1

I had trained a model using pandas and keras (using TensorFlow backend) and now need to migrate it to a distributed environment (AWS EMR).

I was trying to use Apache Spark (for reading the input created) and Mxnet as backend for Keras. I was able to load the model architecture and weights but when I call model.predict(input)

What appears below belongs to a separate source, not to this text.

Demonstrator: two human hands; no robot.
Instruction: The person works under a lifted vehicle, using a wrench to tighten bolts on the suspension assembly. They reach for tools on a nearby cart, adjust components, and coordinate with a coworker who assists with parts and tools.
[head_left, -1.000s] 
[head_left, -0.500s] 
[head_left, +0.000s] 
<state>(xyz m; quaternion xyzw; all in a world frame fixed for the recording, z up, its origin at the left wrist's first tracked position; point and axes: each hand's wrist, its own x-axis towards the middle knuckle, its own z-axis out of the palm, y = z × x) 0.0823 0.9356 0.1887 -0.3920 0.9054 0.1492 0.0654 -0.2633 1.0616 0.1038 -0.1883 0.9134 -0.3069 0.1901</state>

AttributeError: 'DataFrame' object has no attribute 'values'

Here, is the code sample,

from keras.models import model_from_json, load_model
from pyspark.sql import SparkSession
import mxnet as mx

spark = SparkSession.builder.appName(app_name).getOrCreate()
data = spark.read.csv(input_file, sep="|", header=True)

print('Loading model...')
with open(model_architecture, 'r') as f:
    model = model_from_json(f.read())
model.load_weights(model_weights)

predictions = model.predict(data)

Is there anything that I am missing or is there any other approach that I can use to get this working.

shreyansh
  • 108
  • 2
  • 11
  • you are using a spark dataframe, which doesnt have the attribute .values ( which basically converts the df to numpy array). So use model.predict(data.toPandas()) – venkata krishnan Dec 03 '19 at 06:11
  • probably you can try using pandas udf, and inside the udf you can predict using the model using pandas dataframe. – Bitswazsky Dec 03 '19 at 09:28
  • @venkatakrishnan Thanks, that worked. Do you know if there is a better alternative to what I am doing? The prediction doesn't seem to happen in a distributed manner. – shreyansh Dec 03 '19 at 11:38
  • Thanks, @Bitswazsky will try that too – shreyansh Dec 03 '19 at 11:40

0 Answers0